EXERCISE
Each line below should be repeated exactly as written, with no pictures carried over.

DATASET CONTENT
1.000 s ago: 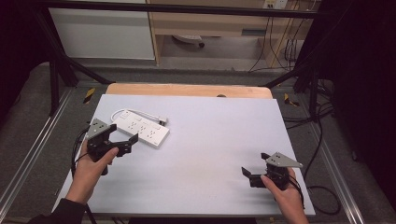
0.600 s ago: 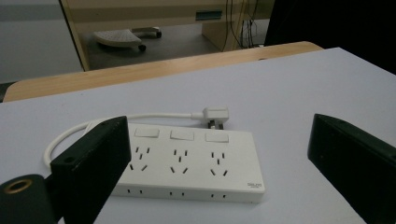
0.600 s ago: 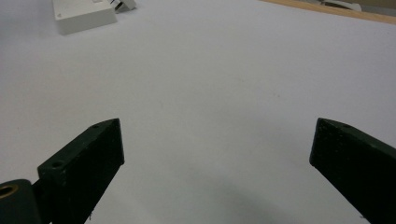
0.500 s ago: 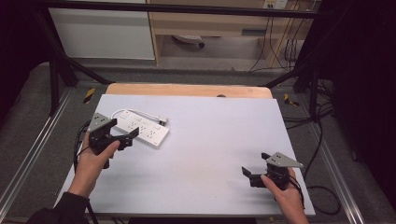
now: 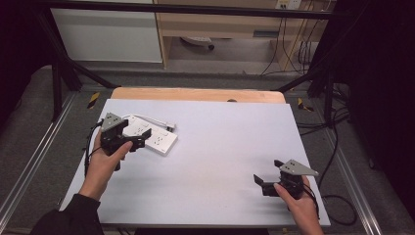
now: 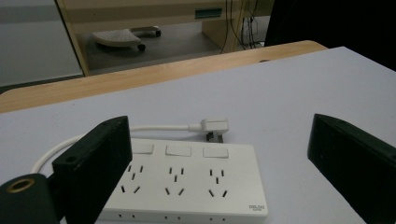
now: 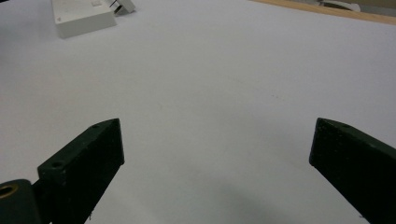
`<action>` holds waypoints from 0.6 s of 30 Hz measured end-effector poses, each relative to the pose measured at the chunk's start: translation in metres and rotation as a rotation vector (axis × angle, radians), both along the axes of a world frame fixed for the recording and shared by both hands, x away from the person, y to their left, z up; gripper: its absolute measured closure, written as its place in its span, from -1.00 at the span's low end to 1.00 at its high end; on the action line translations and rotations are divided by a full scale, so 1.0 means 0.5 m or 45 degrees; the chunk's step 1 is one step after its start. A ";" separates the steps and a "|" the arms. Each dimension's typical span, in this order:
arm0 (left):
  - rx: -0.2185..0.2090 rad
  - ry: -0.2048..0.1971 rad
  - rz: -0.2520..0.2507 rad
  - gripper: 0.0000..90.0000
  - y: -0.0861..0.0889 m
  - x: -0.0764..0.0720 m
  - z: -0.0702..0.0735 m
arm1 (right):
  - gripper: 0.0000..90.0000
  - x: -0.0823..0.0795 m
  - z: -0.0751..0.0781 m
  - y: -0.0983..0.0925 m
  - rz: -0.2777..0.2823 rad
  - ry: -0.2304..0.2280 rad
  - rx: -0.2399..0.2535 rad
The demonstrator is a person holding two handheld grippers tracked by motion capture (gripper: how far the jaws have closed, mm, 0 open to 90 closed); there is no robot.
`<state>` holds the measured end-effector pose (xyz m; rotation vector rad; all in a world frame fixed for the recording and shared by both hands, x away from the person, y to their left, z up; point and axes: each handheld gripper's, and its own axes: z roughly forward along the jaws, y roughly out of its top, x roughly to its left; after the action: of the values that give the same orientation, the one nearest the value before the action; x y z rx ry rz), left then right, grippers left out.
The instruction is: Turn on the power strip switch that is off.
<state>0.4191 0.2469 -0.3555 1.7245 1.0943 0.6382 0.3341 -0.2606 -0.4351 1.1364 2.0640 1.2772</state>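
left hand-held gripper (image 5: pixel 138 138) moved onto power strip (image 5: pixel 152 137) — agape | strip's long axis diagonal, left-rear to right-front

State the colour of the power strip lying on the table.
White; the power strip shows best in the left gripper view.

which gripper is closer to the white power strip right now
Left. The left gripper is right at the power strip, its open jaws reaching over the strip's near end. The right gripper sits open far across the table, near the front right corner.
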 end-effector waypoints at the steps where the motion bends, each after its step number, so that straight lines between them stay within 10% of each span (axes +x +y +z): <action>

ANSWER SPACE
1.000 s ago: 
0.600 s ago: 
0.600 s ago: 
0.500 s ago: 
now: 
now: 
now: 
`<action>` holds waypoints from 0.6 s of 30 Hz measured end-effector poses, each relative to the pose measured at the chunk's start: translation in metres and rotation as a rotation vector (axis × angle, radians), both along the axes of a world frame fixed for the recording and shared by both hands, x away from the person, y to their left, z up; gripper: its absolute measured closure, written as its place in its span, from -1.00 at the span's low end to 1.00 at its high end; on the action line translations and rotations are divided by a full scale, so 1.0 means 0.5 m or 45 degrees; the chunk's step 1 is one step after its start. A ";" separates the steps and a "|" the arms. Each dimension's typical span, in this order:
arm0 (left):
  - rx: -0.2185..0.2090 rad
  - ry: -0.2048..0.1971 rad
  - rz: -0.2520..0.2507 rad
  - gripper: 0.0000..90.0000
  - y: -0.0861..0.0889 m
  - x: -0.0764..0.0720 m
  - z: -0.0702..0.0735 m
arm1 (right):
  - gripper: 0.0000..90.0000
  - x: -0.0823..0.0795 m
  - z: -0.0751..0.0781 m
  - y: -0.0983..0.0925 m
  - rz: -0.2777..0.2823 rad
  - ry: -0.2304..0.2280 rad
  - rx: -0.2399..0.2535 rad
The demonstrator is a person holding two handheld grippers tracked by motion capture (gripper: how far the jaws have closed, mm, 0 open to 90 closed); there is no robot.
`<state>` holds the measured end-effector pose (xyz m; rotation vector rad; all in a world frame fixed for the recording and shared by both hands, x away from the person, y to their left, z up; point and axes: each handheld gripper's, and its own axes: z roughly forward along the jaws, y roughly out of its top, x roughly to its left; after the action: of the values that give the same orientation, the one nearest the value before the action; x y z rx ry rz), left then right, grippers left out.
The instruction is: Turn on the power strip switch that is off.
<state>0.4191 0.2469 -0.3555 1.7245 1.0943 0.6382 0.3341 -0.2606 -0.4351 1.1364 2.0640 1.2772</state>
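left hand-held gripper (image 5: pixel 138 138) moved onto power strip (image 5: pixel 152 137) — agape | strip's long axis diagonal, left-rear to right-front

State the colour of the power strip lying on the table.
White; the power strip shows best in the left gripper view.

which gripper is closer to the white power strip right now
Left. The left gripper is right at the power strip, its open jaws reaching over the strip's near end. The right gripper sits open far across the table, near the front right corner.
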 end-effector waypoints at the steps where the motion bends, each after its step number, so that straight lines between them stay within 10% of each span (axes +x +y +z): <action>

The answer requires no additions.